# Complications from Convenia?



## AlmostHome78 (Oct 4, 2011)

My dog was having breathing issues last Wednesday (September 28th), so I took her to the vet. After literally thirty seconds of examination, he determined she had kennel cough, though she hadn't been around ANY dogs, hadn't been to the groomer, basically hadn't been anywhere besides the usual places around our home. There were no harsh, dry coughs; her breathing was wet and labored, and she was having difficulty sucking breaths in. He left the examination room and came back with two syringes. Without so much as uttering a word, he injected her and advised me to buy over the counter children's cough medicine, and then ushered me out the door. It wasn't until I was paying the bill that I saw what she was given - a B12 shot and an antibiotic called Convenia. After doing research, I learned that this antibiotic is long acting and can work for two weeks (and apparently remain in the dog's system for more than 60 days).

Has anyone experienced the side effects of this antibiotic? After seeming to improve somewhat on Thursday, my dog has grown increasingly more lethargic. Her eyes - her usually beautiful, bright eyes - are lifeless. The dog who loved to sit on my lap every chance she got is now keeping her distance. Though she eats, that's about all she does. I'm really scared because if she is having a serious adverse reaction to this antibiotic, there is no way to counteract it. It's in her system and will remain so for a long time. 

I wish the doc had just explained what he was injecting, or had given me the choice of oral meds or an injection. I wish I had opened my mouth and asked.

I know I may be overreacting, but I can't help it. It hurts to see my girl growing more listless, and to think that it may be serious, and that there won't be anything I can do about it.

I plan on calling the vet in the morning (although I don't know if it will be my current vet or if I should get a second opinion). I tried not to be the neurotic, paranoid dog owner, but I know when something is wrong. And if it turns out that I am wrong, and these symptoms will go away, then I need someone to tell me that, for my peace of mind.

Has anyone experienced these effects, and did they go away after a certain period of time?


----------



## sassafras (Jun 22, 2010)

It's not impossible, but I think it's more likely that what you're seeing is that whatever her illness is getting worse as opposed to a reaction to the Convenia. Reactions to Convenia are typically more along the lines of allergic reactions - which might involve vomiting, swelling in the face or legs, and/or a fever. Definitely call your vet (or another vet if you're not comfortable with the one you saw), I'd be concerned that the original diagnosis was wrong. If you can afford it, chest x-rays and some blood work would be a good idea at this point.


----------



## AlmostHome78 (Oct 4, 2011)

I scheduled a visit with a different vet today as I did not feel comfortable going back to the previous vet. The difference in "bedside manners" was amazing. This doctor spent more than 40 minutes examining my dog from top to bottom to rule out everything (as opposed to the previous vet's few seconds of actually touching my dog - literally). As suspected, the new vet doesn't believe my dog had or has kennel cough.

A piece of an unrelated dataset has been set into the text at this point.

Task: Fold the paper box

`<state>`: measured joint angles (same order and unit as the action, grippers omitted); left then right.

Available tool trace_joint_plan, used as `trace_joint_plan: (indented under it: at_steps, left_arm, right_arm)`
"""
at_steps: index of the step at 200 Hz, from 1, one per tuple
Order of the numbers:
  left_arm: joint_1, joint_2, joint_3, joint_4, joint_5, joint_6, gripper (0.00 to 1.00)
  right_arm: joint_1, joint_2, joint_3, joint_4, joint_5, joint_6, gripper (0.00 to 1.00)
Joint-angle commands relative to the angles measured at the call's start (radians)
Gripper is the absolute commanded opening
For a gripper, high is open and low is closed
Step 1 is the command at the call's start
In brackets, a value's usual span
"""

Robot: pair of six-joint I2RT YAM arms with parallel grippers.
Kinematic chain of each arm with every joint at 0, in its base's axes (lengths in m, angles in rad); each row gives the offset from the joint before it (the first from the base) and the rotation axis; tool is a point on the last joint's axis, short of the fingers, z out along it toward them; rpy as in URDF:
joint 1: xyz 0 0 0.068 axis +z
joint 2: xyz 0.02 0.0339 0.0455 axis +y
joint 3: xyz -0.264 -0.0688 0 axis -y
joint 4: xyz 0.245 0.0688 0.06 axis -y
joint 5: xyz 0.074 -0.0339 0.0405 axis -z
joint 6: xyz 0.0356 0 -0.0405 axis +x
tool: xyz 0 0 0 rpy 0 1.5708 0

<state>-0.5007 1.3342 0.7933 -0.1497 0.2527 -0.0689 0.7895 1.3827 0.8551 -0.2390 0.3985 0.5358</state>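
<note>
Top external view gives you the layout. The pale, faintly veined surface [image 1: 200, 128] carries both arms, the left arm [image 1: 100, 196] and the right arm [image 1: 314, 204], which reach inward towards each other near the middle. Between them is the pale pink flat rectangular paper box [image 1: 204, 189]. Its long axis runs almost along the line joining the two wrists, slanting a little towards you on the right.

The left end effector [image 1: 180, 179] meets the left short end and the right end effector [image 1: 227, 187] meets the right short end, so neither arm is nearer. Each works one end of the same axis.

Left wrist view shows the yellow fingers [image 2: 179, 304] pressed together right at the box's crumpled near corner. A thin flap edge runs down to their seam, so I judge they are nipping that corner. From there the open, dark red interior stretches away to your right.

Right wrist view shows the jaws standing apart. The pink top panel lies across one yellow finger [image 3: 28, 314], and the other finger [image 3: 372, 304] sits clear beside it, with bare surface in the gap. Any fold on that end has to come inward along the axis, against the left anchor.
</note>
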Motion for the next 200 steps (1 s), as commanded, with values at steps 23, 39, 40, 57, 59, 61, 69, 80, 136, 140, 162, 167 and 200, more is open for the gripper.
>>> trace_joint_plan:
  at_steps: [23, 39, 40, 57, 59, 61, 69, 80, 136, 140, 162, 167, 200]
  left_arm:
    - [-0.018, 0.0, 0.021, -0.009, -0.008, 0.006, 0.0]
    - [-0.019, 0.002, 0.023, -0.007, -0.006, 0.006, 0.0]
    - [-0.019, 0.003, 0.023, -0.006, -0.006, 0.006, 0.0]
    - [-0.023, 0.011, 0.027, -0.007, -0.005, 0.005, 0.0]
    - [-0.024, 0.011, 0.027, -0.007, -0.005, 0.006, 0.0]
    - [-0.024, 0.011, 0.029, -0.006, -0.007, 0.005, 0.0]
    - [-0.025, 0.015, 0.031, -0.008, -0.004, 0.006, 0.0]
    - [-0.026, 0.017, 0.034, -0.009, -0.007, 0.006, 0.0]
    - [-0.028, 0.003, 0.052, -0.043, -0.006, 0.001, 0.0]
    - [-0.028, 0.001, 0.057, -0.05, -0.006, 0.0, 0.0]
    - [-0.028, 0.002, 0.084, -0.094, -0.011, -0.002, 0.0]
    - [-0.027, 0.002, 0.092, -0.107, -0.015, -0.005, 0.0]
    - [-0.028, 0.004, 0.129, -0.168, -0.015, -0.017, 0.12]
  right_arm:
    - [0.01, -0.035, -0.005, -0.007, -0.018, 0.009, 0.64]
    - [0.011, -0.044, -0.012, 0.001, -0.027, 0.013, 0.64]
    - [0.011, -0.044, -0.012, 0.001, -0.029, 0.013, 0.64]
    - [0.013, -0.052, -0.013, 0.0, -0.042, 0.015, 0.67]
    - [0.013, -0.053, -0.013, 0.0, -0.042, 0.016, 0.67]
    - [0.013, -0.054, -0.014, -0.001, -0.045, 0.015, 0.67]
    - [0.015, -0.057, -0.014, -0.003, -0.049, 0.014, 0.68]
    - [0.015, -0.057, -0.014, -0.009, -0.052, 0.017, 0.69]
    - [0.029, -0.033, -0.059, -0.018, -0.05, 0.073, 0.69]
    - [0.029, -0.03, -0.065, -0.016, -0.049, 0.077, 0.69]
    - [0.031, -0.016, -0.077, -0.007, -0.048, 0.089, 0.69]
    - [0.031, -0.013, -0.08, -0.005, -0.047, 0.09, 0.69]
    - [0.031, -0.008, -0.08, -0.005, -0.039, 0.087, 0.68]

My dog wasn't "coughing," as I tried to explain to the previous vet; she was trying to suck air in. Apparently my dog was having a severe case of reverse sneeze. She has had several very brief instances of this in the past, but it would only happen when she became extremely excited, and would subside in seconds. This time, the episode lasted for six hours continuously, and I feared that she wasn't getting enough oxygen. That's why I took her to the first vet. The new vet feels she probably sniffed up something that inflamed her airways, or maybe was having a reaction to something in the air, and that was why she had a particularly long attack.

As for the shot of Convenia, the new doc believes that her extreme lethargy and depression are a result of the antibiotic, and there is really nothing that can be done but let the medicine run its course. While lethargy is a side effect of this medicine, I still am concerned about my dog as she seems to get worse every day. We're going on day 7 and I have at least 7 more days of this. Her eyes are zombie-like and she can't stand to be touched. This from a dog that used to have to either be on my lap, next to me, or in my arms at all times. She barely moves. The worst part? She didn't even need an antibiotic, let alone this extremely powerful one. So she is suffering unnecessarily. I will never allow her to have Convenia again.


----------



## meowe (Oct 7, 2012)

AlmostHome78 said:


> I scheduled a visit with a different vet today as I did not feel comfortable going back to the previous vet. The difference in "bedside manners" was amazing. This doctor spent more than 40 minutes examining my dog from top to bottom to rule out everything (as opposed to the previous vet's few seconds of actually touching my dog - literally). As suspected, the new vet doesn't believe my dog had or has kennel cough. My dog wasn't "coughing," as I tried to explain to the previous vet; she was trying to suck air in. Apparently my dog was having a severe case of reverse sneeze. She has had several very brief instances of this in the past, but it would only happen when she became extremely excited, and would subside in seconds. This time, the episode lasted for six hours continuously, and I feared that she wasn't getting enough oxygen. That's why I took her to the first vet. The new vet feels she probably sniffed up something that inflamed her airways, or maybe was having a reaction to something in the air, and that was why she had a particularly long attack.
> 
> As for the shot of Convenia, the new doc believes that her extreme lethargy and depression are a result of the antibiotic, and there is really nothing that can be done but let the medicine run its course. While lethargy is a side effect of this medicine, I still am concerned about my dog as she seems to get worse every day. We're going on day 7 and I have at least 7 more days of this. Her eyes are zombie-like and she can't stand to be touched. This from a dog that used to have to either be on my lap, next to me, or in my arms at all times. She barely moves. The worst part? She didn't even need an antibiotic, let alone this extremely powerful one. So she is suffering unnecessarily. I will never allow her to have Convenia again.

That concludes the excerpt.